Do I have room for one more?  The next book I have read is Chéri, which is in a new phase, so no.  Tomorrow, the beautiful young men.

Tuesday, October 26, 2021

Colette's Tendrils of the Vine - I no longer enjoy a happy sleep, but I no longer fear the tendrils of the vine - with a digression on Philippe Delerm

On with Colette.


The Tendrils of the Vine
(1908). 

I borrowed the original cover from Wikipedia.  Colette is at this point, and for a long time to come, calling herself “Colette Willy,” even though she has divorced the odious Willy.  Professional names have their own logic.

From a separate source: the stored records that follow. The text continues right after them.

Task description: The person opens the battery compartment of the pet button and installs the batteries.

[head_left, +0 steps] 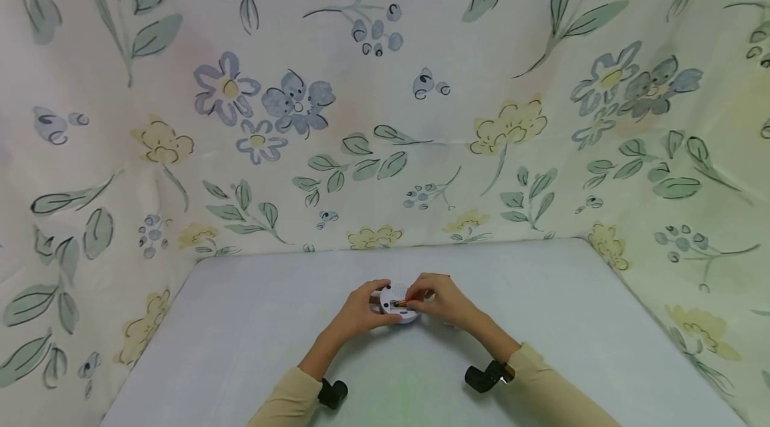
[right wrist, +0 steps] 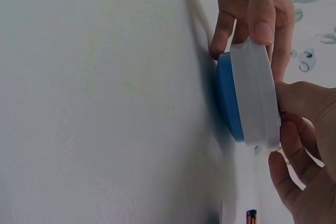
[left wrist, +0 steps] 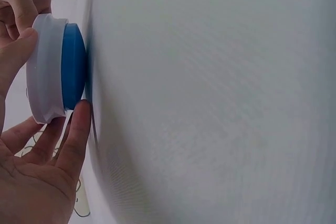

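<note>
A round white device with small holes and an open battery compartment faces up in the head view. Its underside is a blue dome, close over the white table. My left hand grips the device's rim from the left, thumb on the near side and fingers round the far side. Bent over the compartment, my right hand pinches a battery at its fingertips. In the right wrist view, the thumb of my right hand lies against the compartment face, hiding most of the battery.
Another battery, dark with an orange band, lies beyond the device in the right wrist view. A small pale piece rests on the white table below my right hand. Floral cloth rises behind and beside the table.
</note>
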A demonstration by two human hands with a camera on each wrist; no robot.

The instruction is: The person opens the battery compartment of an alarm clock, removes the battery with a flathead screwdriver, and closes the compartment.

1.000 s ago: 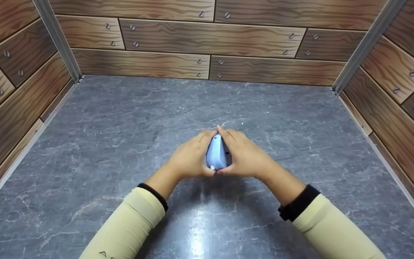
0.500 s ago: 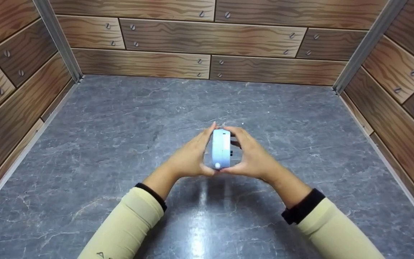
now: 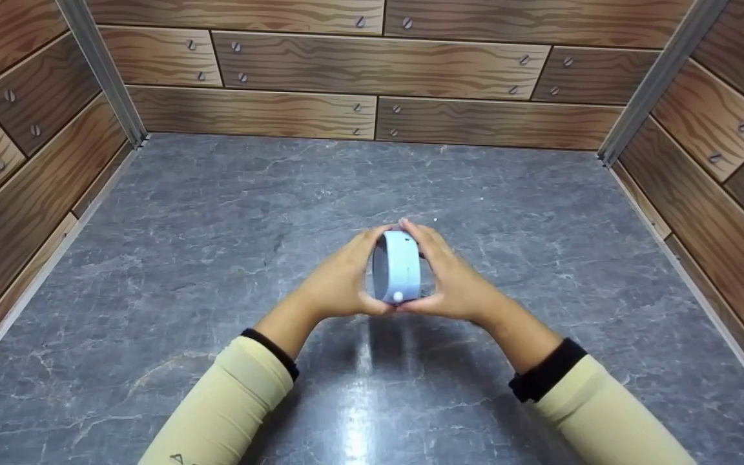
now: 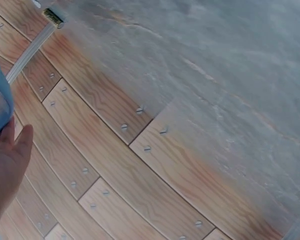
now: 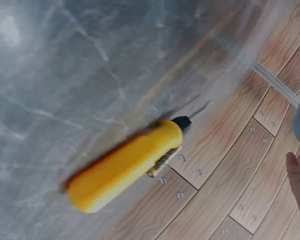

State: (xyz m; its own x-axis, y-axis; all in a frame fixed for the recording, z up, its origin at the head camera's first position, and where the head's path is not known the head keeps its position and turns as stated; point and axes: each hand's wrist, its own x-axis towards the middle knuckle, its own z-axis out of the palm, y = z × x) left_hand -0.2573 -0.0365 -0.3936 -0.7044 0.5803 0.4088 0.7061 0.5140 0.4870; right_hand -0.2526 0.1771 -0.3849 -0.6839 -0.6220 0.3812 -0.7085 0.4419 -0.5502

This is a collection of short pieces: some stories, some sketches, a couple more dog-cat dialogues.  Even the stories are not so plotty.  The title piece, two pages long, begins with a just-so story, why the nightingale sings at night, so that now:

He sings just to sing, he sings such lovely things that he does not know anymore what they were meant to say.  But I, I can still hear, through the golden notes, the melancholy piping of a flute, the quivering and crystalline trills, the clear and vigorous cries, I can still hear the first innocent and frightened song of the nightingale caught in the tendrils of the vine…

So this fable is about Colette, about her escape into the difficulties of freedom.  “I no longer enjoy a happy sleep, but I no longer fear the tendrils of the vine…” (tr. Herma Briffault, from The Collected Stories of Colette).  Many of the little pieces are about Colette.

The French tradition is more attached to the prose poem, whatever that is, than any other I know, and I often find it useful to think of Colette as an author of prose poems, whether they are published as two-page units or as elements of novels or memoirs.  Extractable descriptions of sensory experiences, often visual, are what I find best in Colette.  Charles Dantzig, in the entry on Colette in his Selfish Dictionary of French Literature (2005) writes that “I love better her eye than her belly” (p. 235), meaning her appetites and pleasures, and I agree, but this is a matter of taste, and the more I read her the more I appreciate her sensory exuberance in whatever form it takes.  It puts her a line with Proust, against the anti-rhetorical Cartesians that wrote so much of the French literature of the time, even if that other stuff is easier for the poor schmoe working on his French.  Too many words rather than too few.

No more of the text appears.